## Task requirements
For the word "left", state how many lines of the data include it. Respond with the number only.

## Exercise data
________________________________________

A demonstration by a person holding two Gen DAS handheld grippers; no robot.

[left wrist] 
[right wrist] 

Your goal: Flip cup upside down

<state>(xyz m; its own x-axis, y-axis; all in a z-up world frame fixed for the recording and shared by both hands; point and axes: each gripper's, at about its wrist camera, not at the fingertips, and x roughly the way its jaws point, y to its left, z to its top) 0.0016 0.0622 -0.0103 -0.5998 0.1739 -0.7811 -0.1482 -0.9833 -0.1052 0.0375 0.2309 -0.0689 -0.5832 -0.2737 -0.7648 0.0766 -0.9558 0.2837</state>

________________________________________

## Task response
2